Nick Montfort’s generative poem Taroko Gorge was inspired by a visit to Taroko Gorge in Taiwan.

Montfort writes: “If others could go to a place of natural beauty and write a poem about that place, why couldn’t I write a poetry generator, instead?” Scott Rettberg then took the code from Montfort’s poem and replaced the vocabulary to produce Tokyo Garage, turning Montfort’s minimalist nature poem into a maximalist urban poem.

J.R. Carpenter undertook a similar transformation – replacing the nature vocabulary with words associated with eating.

There are now dozens of Taroko Gorge remixes.
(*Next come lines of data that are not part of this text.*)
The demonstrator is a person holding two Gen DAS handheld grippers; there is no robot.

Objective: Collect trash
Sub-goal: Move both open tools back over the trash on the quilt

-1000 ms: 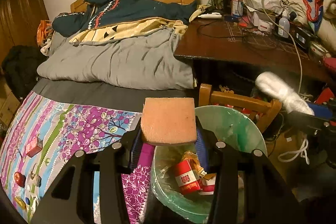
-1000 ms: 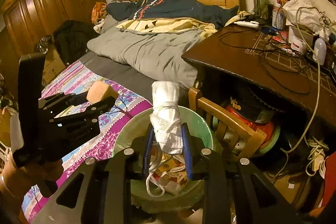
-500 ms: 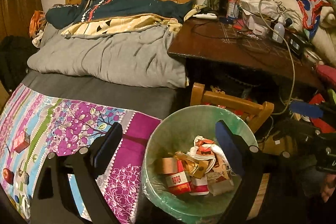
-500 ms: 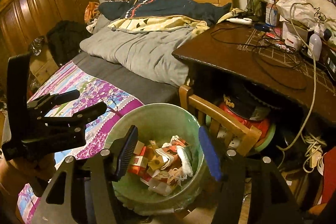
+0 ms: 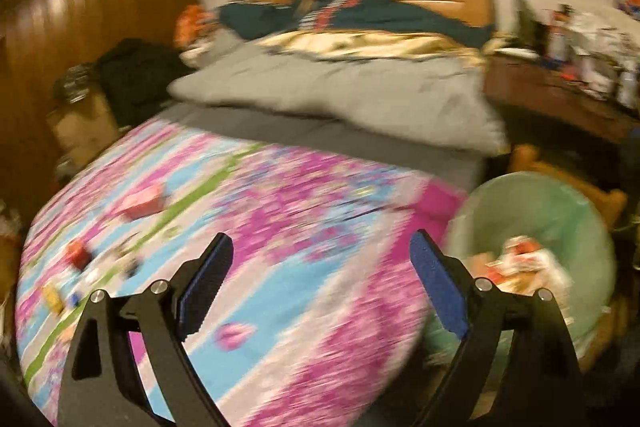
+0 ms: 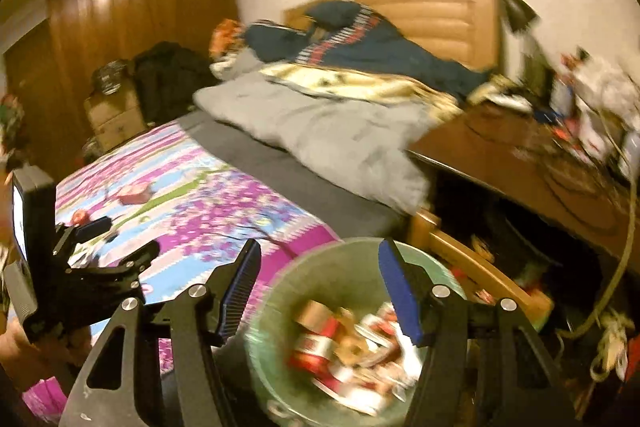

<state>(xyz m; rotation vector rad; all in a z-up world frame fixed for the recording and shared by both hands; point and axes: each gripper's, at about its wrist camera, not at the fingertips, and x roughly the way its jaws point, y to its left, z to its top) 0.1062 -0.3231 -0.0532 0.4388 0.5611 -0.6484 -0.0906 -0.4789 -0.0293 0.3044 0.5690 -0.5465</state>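
Observation:
The green-lined trash bin (image 6: 280, 291) holds red and white packets and paper, and stands beside the bed; it also shows in the left wrist view (image 5: 560, 203). My right gripper (image 6: 320, 287) is open and empty over the bin's left rim. My left gripper (image 5: 320, 287) is open and empty over the flowered bedspread (image 5: 280, 211), left of the bin; it also shows in the right wrist view (image 6: 104, 239). Small pieces of litter lie on the bedspread: a pink box (image 5: 140, 201), a red item (image 5: 78, 255), and a yellow bit (image 5: 52, 297). Both views are motion-blurred.
A grey quilt (image 5: 340, 95) and dark clothes (image 5: 352, 15) lie at the head of the bed. A cluttered brown desk (image 6: 540, 163) stands right, with a wooden chair (image 6: 472, 263) below. A wardrobe (image 6: 132, 27) and cardboard box (image 6: 112, 119) stand left.
Both grippers have opened and dropped their loads, an orange sponge and a white wad, into the bin. Both have since swung left, the left one out over the bedspread.

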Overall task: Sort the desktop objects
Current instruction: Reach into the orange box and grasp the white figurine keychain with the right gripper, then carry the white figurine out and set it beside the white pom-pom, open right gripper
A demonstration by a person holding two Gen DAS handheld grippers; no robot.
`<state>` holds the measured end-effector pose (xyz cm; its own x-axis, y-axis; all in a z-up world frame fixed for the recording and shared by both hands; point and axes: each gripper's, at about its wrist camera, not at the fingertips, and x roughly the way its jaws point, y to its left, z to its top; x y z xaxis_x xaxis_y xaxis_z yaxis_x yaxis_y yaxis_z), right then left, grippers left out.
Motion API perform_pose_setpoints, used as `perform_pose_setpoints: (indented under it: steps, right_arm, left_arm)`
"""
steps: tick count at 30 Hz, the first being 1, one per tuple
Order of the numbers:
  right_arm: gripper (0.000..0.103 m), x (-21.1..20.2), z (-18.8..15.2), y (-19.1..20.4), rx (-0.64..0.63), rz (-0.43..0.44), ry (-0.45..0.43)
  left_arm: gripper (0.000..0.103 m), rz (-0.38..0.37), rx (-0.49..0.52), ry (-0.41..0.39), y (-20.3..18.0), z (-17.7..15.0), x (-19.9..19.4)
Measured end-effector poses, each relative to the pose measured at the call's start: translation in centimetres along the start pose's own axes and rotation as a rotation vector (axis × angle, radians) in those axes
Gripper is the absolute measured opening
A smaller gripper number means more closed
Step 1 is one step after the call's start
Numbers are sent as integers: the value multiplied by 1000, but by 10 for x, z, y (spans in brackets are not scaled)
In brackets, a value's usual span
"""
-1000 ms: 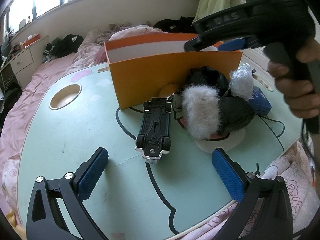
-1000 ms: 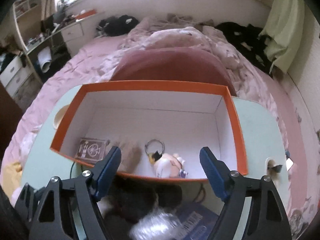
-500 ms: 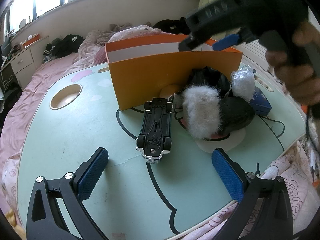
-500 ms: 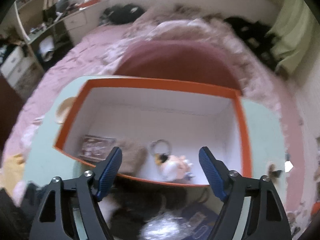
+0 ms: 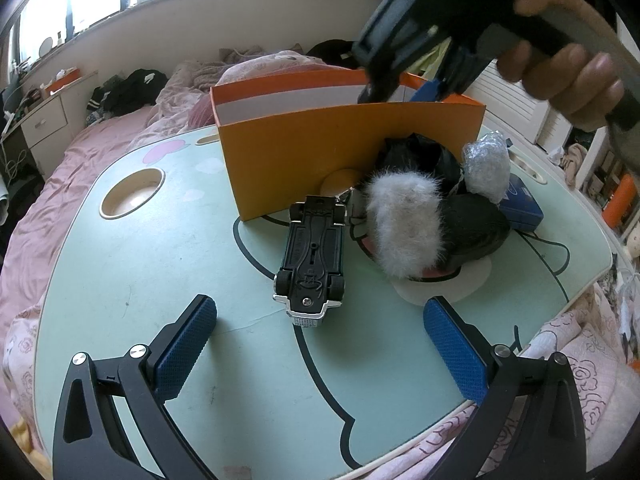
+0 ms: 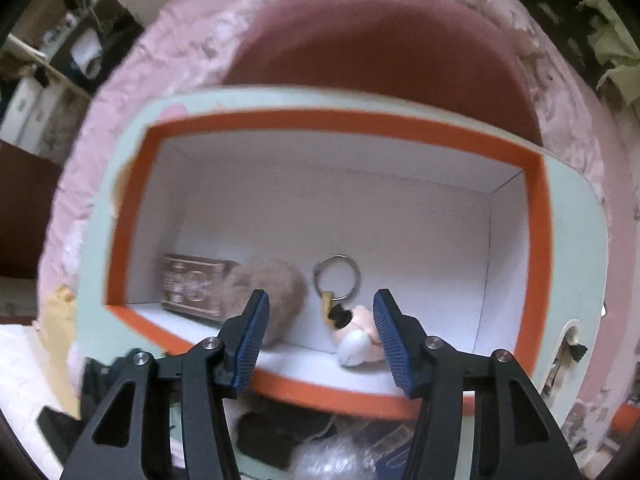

By inspecting the source of Montfort’s poem, one can carve into the code to remix one’s own version.

Scott Rettberg’s Taroko Gorge remix.

3. Visual verse

For centuries, poets have combined poetry and images. In the late 1700s, William Blake combined poetry with engraved artwork in his conceptual collection Songs of Innocence. Contemporary poets use digital technologies to similarly adorn poetry with imagery.

The title of Qianxun Chen’s work Shan Shui means mountain and water in Chinese, and landscape when combined as shanshui. It also refers to traditional Chinese landscape painting and a style of poetry that conveys the beauty of nature. With each click, a new Shan Shui poem is generated with a corresponding Shan Shui landscape painting.

Shan Shui (2014) by Qianxun Chen makes a new illuminated poem with each click.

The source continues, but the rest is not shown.